What to work on ::
Reproduce every entry below precisely; do not include the pictures.

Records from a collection

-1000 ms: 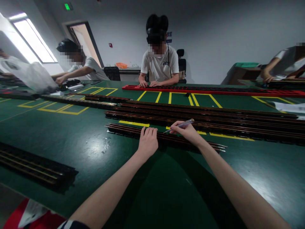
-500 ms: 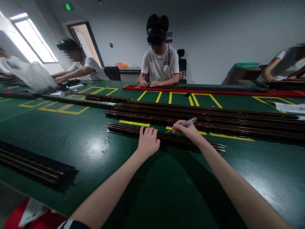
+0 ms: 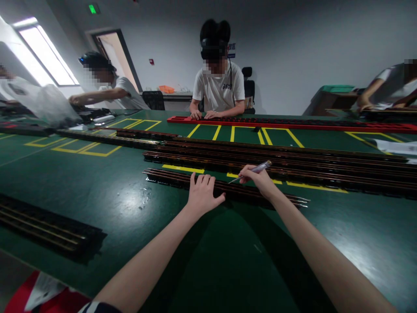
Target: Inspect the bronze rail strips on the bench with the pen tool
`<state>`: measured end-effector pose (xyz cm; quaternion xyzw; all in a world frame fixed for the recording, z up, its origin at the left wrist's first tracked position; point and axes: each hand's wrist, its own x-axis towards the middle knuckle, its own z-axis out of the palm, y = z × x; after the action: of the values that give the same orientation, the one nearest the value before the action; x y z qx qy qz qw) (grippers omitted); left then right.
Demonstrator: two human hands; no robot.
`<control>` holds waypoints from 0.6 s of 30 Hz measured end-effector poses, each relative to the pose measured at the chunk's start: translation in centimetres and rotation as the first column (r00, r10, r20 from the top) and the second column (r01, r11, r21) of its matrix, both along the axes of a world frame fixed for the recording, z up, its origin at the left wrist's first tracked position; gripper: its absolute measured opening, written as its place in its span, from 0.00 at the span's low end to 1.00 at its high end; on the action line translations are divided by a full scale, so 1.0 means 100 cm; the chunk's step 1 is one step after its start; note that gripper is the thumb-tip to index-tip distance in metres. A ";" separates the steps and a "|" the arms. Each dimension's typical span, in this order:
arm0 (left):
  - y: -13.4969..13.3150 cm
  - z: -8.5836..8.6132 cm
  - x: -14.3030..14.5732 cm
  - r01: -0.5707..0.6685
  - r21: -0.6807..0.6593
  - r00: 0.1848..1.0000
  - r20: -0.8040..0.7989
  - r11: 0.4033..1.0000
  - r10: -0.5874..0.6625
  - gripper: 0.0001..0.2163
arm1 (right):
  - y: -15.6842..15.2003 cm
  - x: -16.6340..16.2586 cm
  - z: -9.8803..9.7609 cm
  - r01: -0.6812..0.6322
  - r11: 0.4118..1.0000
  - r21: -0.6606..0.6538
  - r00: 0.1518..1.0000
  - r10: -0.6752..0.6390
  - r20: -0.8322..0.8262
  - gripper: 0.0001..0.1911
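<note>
A long black strip with thin copper-coloured rods lies across the table in front of me. My left hand rests on it, fingers over the far edge and thumb stretched to the right along the near side. In my right hand is a slim screwdriver with a clear purplish handle, held like a pen. Its thin shaft slopes down left, the tip at the strip just right of my left thumb. Whether the tip touches the strip, I cannot tell.
Several similar strips lie side by side just beyond. Another bundle sits at the left front. Yellow tape marks the green table. Across it, a person works at a long red frame; other people sit left and right.
My left thumb has spread out to the right, away from the fingers. The screwdriver and my right hand have shifted slightly to the right.
</note>
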<state>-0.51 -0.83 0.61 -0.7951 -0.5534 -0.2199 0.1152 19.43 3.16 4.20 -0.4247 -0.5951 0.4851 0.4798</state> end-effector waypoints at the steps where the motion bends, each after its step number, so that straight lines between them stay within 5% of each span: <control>1: 0.000 0.000 0.000 0.000 -0.003 1.000 -0.002 1.000 0.000 0.22 | 0.000 0.000 0.000 0.007 1.000 -0.003 1.000 -0.007 -0.004 0.11; 18: -0.001 0.001 0.003 -0.016 0.026 1.000 -0.024 1.000 0.017 0.20 | 0.003 0.003 -0.004 0.107 0.994 0.007 0.993 -0.106 -0.059 0.08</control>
<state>-0.24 -0.88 0.71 -0.7915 -0.5557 -0.2165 0.1337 19.68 3.47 3.78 -0.4391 -0.5596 0.4679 0.5244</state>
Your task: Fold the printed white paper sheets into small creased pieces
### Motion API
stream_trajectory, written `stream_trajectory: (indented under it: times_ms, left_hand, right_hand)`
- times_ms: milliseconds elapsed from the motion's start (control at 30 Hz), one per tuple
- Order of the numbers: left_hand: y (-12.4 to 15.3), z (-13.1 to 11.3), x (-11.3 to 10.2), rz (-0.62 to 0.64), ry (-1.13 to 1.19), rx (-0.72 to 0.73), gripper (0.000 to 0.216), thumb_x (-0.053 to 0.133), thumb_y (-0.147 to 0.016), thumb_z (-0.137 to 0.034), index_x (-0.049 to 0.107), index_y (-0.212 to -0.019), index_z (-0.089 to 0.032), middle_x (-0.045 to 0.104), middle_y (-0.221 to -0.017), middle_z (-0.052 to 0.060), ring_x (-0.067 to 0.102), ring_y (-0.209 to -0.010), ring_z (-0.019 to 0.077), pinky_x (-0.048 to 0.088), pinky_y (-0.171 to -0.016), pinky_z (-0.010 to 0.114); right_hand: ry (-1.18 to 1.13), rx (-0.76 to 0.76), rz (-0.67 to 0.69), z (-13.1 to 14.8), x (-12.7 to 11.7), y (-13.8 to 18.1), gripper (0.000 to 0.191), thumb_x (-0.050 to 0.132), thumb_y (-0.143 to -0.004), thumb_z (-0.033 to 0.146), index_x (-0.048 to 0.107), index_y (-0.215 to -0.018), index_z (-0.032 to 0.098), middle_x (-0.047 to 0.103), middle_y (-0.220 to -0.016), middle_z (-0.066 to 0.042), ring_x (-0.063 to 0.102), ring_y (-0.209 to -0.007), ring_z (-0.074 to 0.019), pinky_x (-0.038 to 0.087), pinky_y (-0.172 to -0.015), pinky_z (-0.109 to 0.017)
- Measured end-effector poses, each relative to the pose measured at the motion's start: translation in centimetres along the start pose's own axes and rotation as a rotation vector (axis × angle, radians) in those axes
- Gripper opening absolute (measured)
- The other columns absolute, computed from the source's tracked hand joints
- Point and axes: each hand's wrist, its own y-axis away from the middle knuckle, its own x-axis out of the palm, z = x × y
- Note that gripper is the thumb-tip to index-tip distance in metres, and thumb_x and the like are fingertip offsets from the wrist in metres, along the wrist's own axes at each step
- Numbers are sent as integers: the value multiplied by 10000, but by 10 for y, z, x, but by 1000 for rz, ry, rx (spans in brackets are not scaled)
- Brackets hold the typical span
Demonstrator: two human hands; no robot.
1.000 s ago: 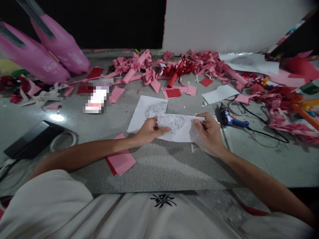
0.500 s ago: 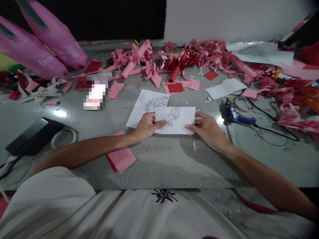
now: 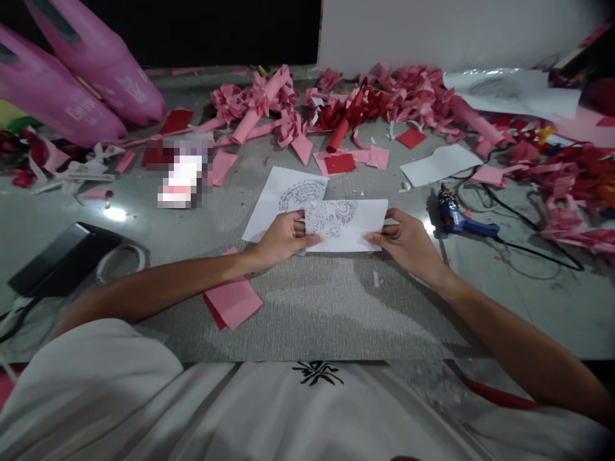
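A white paper sheet with a printed black pattern (image 3: 348, 225) is held just above the grey mat (image 3: 312, 314) between both hands. My left hand (image 3: 283, 238) pinches its left edge, thumb on top of the pattern. My right hand (image 3: 406, 242) pinches its right edge with closed fingers. A second printed white sheet (image 3: 281, 195) lies flat behind it, partly covered by the held sheet and my left hand.
Folded pink and red paper (image 3: 232, 302) lies by my left forearm. A blue glue gun (image 3: 459, 219) with a black cord sits to the right. Heaps of pink and red paper scraps (image 3: 365, 105) line the back. A black device (image 3: 57, 256) and tape roll (image 3: 120, 259) lie left.
The held sheet has been folded or flattened narrower and shifted slightly away from me. Both hands moved with it and kept their grip on its two edges.
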Motion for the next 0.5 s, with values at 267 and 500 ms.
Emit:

Task result ::
-1000 ms: 
-500 ms: 
+0 ms: 
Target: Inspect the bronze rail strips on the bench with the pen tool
`<state>`: measured end-effector pose (xyz cm; quaternion xyzw; all in a world frame fixed for the recording, z up, its origin at the left wrist's first tracked position; point and axes: each hand's wrist, its own x-axis towards the middle knuckle, its own z-axis out of the palm, y = z × x; after the action: of the values that give the same orientation, the one nearest the value before the action; x y z qx qy qz qw) (grippers omitted); left then right.
Demonstrator: two human hands; no robot.
`<control>` holds waypoints from 0.6 s of 30 Hz measured end-effector poses, each relative to the pose measured at the chunk's start: translation in centimetres and rotation as the first column (r00, r10, r20 from the top) and the second column (r01, r11, r21) of its matrix, both along the axes of a world frame fixed for the recording, z up, its origin at the left wrist's first tracked position; gripper: its absolute measured opening, written as its place in its span, from 0.00 at the span's low end to 1.00 at its high end; on the action line translations are divided by a full scale, so 1.0 means 100 cm; the chunk's step 1 is one step after its start; note that gripper is the thumb-tip to index-tip distance in metres. A ";" separates the steps and a "|" the arms. Each dimension's typical span, in this order:
arm0 (left):
  - y: -13.4969..13.3150 cm
  - z: -8.5836..8.6132 cm
  - x: -14.3030..14.5732 cm
  - r01: -0.5707..0.6685
  - r21: -0.6807..0.6593
  - r00: 0.1848..1.0000
  - r20: -0.8040..0.7989
  - r11: 0.4033..1.0000
  - r10: -0.5874..0.6625
  - gripper: 0.0001..0.2163
arm1 (right):
  - y: -15.6842..15.2003 cm
  - x: -16.6340..16.2586 cm
  - z: -9.8803..9.7609 cm
  - r01: -0.6812..0.6322
  - r11: 0.4118..1.0000
  - r21: -0.6606..0.6538
  - r00: 0.1518..1.0000
  - r10: -0.6752..0.6390
  - r20: -0.8322..0.8262
  - gripper: 0.0001..0.1911
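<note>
A long black strip with thin copper-coloured rods lies across the table in front of me. My left hand rests on it, fingers over the far edge and thumb stretched to the right along the near side. In my right hand is a slim screwdriver with a clear purplish handle, held like a pen. Its thin shaft slopes down left, the tip at the strip just right of my left thumb. Whether the tip touches the strip, I cannot tell.
Several similar strips lie side by side just beyond. Another bundle sits at the left front. Yellow tape marks the green table. Across it, a person works at a long red frame; other people sit left and right.
My left thumb has spread out to the right, away from the fingers. The screwdriver and my right hand have shifted slightly to the right.
</note>
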<state>-0.51 -0.83 0.61 -0.7951 -0.5534 -0.2199 0.1152 19.43 3.16 4.20 -0.4247 -0.5951 0.4851 0.4798</state> end-effector waypoints at the steps where the motion bends, each after its step number, so that straight lines between them stay within 5% of each span: <control>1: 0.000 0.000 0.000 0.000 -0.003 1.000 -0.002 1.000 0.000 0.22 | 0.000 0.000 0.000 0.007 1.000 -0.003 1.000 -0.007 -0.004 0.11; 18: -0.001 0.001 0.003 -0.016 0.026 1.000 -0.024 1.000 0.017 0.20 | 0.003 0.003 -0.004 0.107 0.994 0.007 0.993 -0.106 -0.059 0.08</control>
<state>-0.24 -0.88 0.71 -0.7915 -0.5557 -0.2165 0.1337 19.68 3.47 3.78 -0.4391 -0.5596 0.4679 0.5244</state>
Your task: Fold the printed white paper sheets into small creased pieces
### Motion API
stream_trajectory, written `stream_trajectory: (indented under it: times_ms, left_hand, right_hand)`
- times_ms: milliseconds elapsed from the motion's start (control at 30 Hz), one per tuple
- Order of the numbers: left_hand: y (-12.4 to 15.3), z (-13.1 to 11.3), x (-11.3 to 10.2), rz (-0.62 to 0.64), ry (-1.13 to 1.19), rx (-0.72 to 0.73), gripper (0.000 to 0.216), thumb_x (-0.053 to 0.133), thumb_y (-0.147 to 0.016), thumb_z (-0.137 to 0.034), index_x (-0.049 to 0.107), index_y (-0.212 to -0.019), index_z (-0.089 to 0.032), middle_x (-0.045 to 0.104), middle_y (-0.221 to -0.017), middle_z (-0.052 to 0.060), ring_x (-0.067 to 0.102), ring_y (-0.209 to -0.010), ring_z (-0.019 to 0.077), pinky_x (-0.048 to 0.088), pinky_y (-0.171 to -0.016), pinky_z (-0.010 to 0.114); right_hand: ry (-1.18 to 1.13), rx (-0.76 to 0.76), rz (-0.67 to 0.69), z (-13.1 to 14.8), x (-12.7 to 11.7), y (-13.8 to 18.1), gripper (0.000 to 0.191), thumb_x (-0.050 to 0.132), thumb_y (-0.143 to -0.004), thumb_z (-0.033 to 0.146), index_x (-0.048 to 0.107), index_y (-0.215 to -0.018), index_z (-0.032 to 0.098), middle_x (-0.047 to 0.103), middle_y (-0.220 to -0.016), middle_z (-0.066 to 0.042), ring_x (-0.063 to 0.102), ring_y (-0.209 to -0.007), ring_z (-0.074 to 0.019), pinky_x (-0.038 to 0.087), pinky_y (-0.172 to -0.015), pinky_z (-0.109 to 0.017)
- Measured end-effector poses, each relative to the pose measured at the motion's start: translation in centimetres along the start pose's own axes and rotation as a rotation vector (axis × angle, radians) in those axes
- Gripper opening absolute (measured)
- The other columns absolute, computed from the source's tracked hand joints
- Point and axes: each hand's wrist, its own y-axis away from the middle knuckle, its own x-axis out of the palm, z = x × y
- Note that gripper is the thumb-tip to index-tip distance in metres, and thumb_x and the like are fingertip offsets from the wrist in metres, along the wrist's own axes at each step
- Numbers are sent as integers: the value multiplied by 10000, but by 10 for y, z, x, but by 1000 for rz, ry, rx (spans in brackets are not scaled)
- Brackets hold the typical span
Demonstrator: two human hands; no robot.
1.000 s ago: 
0.500 s ago: 
now: 
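A white paper sheet with a printed black pattern (image 3: 348, 225) is held just above the grey mat (image 3: 312, 314) between both hands. My left hand (image 3: 283, 238) pinches its left edge, thumb on top of the pattern. My right hand (image 3: 406, 242) pinches its right edge with closed fingers. A second printed white sheet (image 3: 281, 195) lies flat behind it, partly covered by the held sheet and my left hand.
Folded pink and red paper (image 3: 232, 302) lies by my left forearm. A blue glue gun (image 3: 459, 219) with a black cord sits to the right. Heaps of pink and red paper scraps (image 3: 365, 105) line the back. A black device (image 3: 57, 256) and tape roll (image 3: 120, 259) lie left.
The held sheet has been folded or flattened narrower and shifted slightly away from me. Both hands moved with it and kept their grip on its two edges.
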Motion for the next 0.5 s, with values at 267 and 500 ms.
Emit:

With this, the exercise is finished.